— RECORDS TO PROCESS —
******************************

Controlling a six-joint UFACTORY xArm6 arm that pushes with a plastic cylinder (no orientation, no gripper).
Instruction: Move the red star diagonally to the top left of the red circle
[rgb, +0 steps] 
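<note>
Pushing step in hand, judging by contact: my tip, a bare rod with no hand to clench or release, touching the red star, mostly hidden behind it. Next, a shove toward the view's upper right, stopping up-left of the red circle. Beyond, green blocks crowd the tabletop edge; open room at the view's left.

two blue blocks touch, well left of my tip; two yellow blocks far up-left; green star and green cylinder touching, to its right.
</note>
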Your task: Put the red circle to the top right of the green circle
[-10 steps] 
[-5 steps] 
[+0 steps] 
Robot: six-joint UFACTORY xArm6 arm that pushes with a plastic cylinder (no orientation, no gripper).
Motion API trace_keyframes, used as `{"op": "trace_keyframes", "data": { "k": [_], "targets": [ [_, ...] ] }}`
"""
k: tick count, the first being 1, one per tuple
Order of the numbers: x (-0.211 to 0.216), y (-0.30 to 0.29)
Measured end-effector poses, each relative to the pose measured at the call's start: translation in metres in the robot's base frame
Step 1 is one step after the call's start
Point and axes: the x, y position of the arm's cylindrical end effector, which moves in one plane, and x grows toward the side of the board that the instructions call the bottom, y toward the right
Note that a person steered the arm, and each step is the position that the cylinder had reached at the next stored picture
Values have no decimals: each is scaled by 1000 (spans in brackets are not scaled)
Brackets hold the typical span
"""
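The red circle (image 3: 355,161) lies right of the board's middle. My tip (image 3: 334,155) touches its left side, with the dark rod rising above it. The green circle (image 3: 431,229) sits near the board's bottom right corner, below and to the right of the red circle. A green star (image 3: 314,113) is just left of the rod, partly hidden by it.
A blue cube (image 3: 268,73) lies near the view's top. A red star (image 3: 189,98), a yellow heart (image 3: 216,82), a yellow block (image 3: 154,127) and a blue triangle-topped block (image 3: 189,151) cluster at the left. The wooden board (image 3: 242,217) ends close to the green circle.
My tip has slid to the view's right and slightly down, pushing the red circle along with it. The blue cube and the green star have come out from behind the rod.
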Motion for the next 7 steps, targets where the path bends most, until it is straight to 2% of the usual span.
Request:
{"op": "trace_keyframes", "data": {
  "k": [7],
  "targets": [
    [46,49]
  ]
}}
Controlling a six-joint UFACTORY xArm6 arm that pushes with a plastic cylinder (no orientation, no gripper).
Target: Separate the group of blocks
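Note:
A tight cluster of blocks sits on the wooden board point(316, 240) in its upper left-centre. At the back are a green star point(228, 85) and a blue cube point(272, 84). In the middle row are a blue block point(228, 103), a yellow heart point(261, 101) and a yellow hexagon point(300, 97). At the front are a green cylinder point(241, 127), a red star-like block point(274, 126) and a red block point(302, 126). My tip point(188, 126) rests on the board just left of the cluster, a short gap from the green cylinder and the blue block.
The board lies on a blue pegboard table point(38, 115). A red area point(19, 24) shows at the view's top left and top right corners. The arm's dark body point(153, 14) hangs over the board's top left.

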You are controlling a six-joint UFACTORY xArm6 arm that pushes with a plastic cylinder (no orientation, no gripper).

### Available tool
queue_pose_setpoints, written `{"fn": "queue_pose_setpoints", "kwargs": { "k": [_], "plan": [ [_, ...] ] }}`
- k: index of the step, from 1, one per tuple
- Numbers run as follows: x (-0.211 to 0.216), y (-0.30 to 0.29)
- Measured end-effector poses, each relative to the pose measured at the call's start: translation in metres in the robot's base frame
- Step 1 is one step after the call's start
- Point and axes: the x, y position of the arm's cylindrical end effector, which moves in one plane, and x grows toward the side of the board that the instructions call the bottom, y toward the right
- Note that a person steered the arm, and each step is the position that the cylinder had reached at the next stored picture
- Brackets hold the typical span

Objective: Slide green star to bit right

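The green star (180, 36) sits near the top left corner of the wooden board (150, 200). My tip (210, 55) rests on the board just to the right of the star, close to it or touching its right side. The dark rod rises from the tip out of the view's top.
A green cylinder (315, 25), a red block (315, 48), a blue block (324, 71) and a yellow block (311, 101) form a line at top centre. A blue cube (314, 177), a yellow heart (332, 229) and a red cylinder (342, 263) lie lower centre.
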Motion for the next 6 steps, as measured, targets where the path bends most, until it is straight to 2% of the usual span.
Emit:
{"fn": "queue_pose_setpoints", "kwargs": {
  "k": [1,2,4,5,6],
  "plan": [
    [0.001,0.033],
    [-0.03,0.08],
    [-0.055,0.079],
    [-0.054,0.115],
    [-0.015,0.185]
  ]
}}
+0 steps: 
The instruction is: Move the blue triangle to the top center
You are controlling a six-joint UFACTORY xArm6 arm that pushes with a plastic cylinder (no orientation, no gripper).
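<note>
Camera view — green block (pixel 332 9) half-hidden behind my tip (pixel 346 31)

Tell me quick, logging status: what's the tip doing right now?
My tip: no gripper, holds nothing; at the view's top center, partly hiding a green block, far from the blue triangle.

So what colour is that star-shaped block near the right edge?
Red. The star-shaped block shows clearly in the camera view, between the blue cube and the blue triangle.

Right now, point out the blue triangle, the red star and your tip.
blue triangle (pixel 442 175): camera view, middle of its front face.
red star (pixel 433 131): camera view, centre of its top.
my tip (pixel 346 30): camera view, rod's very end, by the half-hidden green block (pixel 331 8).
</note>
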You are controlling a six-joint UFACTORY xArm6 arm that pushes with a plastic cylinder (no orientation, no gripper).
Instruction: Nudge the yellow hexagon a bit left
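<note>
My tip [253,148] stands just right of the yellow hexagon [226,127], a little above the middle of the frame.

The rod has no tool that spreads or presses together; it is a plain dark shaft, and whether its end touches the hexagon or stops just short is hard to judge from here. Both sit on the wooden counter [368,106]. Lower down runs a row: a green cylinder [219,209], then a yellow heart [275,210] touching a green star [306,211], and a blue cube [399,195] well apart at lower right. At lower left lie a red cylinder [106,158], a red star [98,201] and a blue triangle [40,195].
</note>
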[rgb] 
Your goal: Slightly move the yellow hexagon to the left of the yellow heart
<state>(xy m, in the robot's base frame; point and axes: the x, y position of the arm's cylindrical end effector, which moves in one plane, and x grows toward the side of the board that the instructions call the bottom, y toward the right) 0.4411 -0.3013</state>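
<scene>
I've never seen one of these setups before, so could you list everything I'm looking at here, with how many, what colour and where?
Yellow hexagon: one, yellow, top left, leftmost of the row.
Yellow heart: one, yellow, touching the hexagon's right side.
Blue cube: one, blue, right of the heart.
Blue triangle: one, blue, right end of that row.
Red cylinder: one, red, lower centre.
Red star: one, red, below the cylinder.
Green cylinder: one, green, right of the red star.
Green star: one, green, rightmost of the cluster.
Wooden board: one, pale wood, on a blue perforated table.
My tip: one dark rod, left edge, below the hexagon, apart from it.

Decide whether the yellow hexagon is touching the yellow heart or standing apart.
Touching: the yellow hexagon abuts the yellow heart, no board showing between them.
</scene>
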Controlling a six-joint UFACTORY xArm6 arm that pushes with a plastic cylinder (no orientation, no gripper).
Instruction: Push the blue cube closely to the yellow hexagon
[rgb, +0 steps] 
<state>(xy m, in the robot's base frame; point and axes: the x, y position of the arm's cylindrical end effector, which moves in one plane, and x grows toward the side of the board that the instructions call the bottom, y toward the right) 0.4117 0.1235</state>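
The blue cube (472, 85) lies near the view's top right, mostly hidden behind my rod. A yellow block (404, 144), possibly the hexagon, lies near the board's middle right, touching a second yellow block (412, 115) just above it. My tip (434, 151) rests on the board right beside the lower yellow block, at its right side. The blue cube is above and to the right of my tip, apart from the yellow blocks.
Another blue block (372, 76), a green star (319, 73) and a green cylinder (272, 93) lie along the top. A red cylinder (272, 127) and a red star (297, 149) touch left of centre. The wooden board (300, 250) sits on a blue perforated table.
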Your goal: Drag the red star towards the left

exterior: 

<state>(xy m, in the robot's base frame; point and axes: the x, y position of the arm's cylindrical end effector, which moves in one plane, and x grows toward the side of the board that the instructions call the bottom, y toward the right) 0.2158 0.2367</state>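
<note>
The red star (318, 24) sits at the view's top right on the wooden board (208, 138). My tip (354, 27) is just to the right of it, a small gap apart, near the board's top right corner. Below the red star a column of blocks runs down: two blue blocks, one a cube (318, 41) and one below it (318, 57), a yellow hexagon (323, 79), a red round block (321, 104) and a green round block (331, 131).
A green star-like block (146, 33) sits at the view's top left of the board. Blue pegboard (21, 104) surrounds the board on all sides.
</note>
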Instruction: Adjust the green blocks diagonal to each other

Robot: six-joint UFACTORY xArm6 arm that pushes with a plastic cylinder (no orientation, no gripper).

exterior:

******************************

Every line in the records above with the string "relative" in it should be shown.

Measured end-effector poses, each relative to the pose measured at the call's start: translation in metres in the robot's base frame
- Measured end-effector poses, each relative to the pose measured at the call's start: translation in metres in the robot's base frame

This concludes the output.